In brief, and not delving into details, I’ll share one ‘communiqué’ from the Holy Spirit during a certain time in my life -- “You have a future in righteousness.” That was to be understood as personal, not global righteousness. “Sufficient unto (that) day (was) the evil (which was not of my doing) thereof.” I was told to just take care of my spiritual well being (maintaining my righteousness), and that’s all what really mattered. I wasn’t to be ‘troubled’ about anything else.

Anonymous said...

Thanks for your thoughts Paul. I agree with you, if I'm understanding you correctly, that certainly things of a eternal nature should trouble us more than things of this earth.

The gospel has a moderating affect on our passions, both good and bad. It's easy to see how someone without an understanding of the gospel, but with a passion for an issue (such as environmentalism), can become obsessed with that issue. It's true that an understanding of the gospel puts all of the other issues into proper perspective.

However, I also believe, as I'm sure you do, that we have some responsibility to make this world a better place for future generations.

So I would say that we should be anxiously engaged in good causes, even earthly causes, as long as we do so in moderation, and without removing spiritual considerations from their proper place.

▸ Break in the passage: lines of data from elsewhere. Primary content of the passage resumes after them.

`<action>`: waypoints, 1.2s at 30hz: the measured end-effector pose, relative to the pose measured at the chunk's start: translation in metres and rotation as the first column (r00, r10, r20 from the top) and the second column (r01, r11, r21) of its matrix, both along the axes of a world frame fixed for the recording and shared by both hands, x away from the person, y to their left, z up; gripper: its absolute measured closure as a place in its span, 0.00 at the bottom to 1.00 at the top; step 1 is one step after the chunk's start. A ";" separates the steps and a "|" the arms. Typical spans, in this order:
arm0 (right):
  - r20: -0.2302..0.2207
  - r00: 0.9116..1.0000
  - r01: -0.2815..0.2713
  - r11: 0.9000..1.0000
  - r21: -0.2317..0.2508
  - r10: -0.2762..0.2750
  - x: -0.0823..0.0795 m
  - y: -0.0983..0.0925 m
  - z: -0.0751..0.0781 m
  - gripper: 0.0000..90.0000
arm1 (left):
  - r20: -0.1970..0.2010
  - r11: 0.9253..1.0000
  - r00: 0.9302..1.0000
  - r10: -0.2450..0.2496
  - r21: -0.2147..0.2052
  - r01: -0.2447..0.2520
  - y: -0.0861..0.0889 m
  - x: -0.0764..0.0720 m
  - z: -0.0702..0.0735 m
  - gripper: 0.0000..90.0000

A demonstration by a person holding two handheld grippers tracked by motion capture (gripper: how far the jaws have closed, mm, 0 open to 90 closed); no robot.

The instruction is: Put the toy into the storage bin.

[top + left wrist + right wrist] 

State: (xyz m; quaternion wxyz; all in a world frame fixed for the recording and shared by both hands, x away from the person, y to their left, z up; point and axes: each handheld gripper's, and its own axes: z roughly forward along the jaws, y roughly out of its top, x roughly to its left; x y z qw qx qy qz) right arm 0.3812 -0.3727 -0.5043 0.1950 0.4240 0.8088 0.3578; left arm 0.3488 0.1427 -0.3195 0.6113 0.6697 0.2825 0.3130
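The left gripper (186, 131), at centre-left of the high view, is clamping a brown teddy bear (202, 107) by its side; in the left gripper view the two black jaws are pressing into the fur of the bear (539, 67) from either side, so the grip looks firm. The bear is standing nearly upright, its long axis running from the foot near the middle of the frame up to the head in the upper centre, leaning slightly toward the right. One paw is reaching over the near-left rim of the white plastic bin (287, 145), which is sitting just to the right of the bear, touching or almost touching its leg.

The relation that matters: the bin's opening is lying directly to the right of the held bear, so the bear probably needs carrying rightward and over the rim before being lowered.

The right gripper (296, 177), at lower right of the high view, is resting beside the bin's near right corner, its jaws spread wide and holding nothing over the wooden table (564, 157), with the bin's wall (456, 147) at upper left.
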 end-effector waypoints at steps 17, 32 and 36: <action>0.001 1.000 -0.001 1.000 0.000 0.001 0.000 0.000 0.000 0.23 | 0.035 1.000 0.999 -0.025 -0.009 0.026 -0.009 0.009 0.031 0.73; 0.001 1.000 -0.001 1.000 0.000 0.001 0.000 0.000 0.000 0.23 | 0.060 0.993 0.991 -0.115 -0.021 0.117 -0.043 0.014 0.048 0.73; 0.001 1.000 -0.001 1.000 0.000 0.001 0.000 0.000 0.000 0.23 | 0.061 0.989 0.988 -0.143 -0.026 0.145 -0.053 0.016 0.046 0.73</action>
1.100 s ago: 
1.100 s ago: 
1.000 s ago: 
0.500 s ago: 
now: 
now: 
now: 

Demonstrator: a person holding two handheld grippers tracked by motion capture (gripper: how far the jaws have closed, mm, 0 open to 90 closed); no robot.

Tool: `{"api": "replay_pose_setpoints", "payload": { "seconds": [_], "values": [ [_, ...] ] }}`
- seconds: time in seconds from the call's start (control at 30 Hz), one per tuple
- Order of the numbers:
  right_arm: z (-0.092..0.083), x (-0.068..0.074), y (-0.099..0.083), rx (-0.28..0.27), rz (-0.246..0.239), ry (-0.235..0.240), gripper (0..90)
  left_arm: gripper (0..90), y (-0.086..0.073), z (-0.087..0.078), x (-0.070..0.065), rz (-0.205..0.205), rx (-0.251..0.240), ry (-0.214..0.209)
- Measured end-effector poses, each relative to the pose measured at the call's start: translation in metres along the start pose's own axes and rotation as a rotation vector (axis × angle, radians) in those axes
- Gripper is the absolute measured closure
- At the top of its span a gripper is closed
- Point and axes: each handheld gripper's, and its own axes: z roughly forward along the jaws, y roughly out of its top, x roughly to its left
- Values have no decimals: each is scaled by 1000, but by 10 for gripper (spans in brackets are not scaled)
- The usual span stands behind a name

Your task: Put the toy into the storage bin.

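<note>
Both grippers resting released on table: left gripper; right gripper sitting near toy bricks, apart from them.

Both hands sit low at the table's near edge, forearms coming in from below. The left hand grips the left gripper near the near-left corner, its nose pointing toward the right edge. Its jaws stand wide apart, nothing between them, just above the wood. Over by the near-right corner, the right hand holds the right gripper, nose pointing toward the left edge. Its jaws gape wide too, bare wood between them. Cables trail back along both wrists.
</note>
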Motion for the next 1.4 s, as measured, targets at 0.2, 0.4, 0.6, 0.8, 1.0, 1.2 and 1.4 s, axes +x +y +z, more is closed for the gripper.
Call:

I think I will need to do some more pondering and studying on this topic, especially in consideration of what that scriptures (and now those two scriptures) mean.

BHodges said...

Take into account that you are already in eternity, and your stewardship includes how you treat the world God has created. Certainly things of God should take precedent, but the earth, as it is, belongs in those "things of God." I am not some nutty environmentalist, I need to do a lot more than I do, but I feel any endowed member who pays attention at least to the beginning of the ceremony ought to have profound gratitude and respect for God and the earth He provided for us.

This can become a gospel hobby, and people can end up beating the drum and walking off the path, but I see more Mormons leaning the other way- the disregard. This is not good, in my opinion. We Latter-day Saints ought to embrace the new technologies and powers that enable us to keep the earth as healthy as possible.

If I get you guys right, you are sort of saying "do what you can, and don't worry, etc." I would change that to say "do what is right, let the consequence follow." Seek to be healthy in mind, body, spirit, and in your surroundings. Rejoice in the earth, it is a testimony of our Father, and we ought to do more than most currently do to help in keeping this earth beautiful.

Anonymous said...

Thanks for your comment. I agree with both you and paul, and I think you're both giving voice to different aspects to how I feel on the subject.

Peter said...

Gday,

I just thought that I would mention the phrase "come to pass". It could mean that it must happen. But if you examine the phrase that something must come to pass, could be a growing phrase. What I am getting at, and can hopefully express, is that maybe the end is not when these things are come, but when they pass(ed). Perhaps the millenium will come after we clean up our own mess, perhaps these wars and plagues etc will teach us some important lessons or place the correct people in the correct locations.

It was just a quick notice by me about that statement that something must come to pass.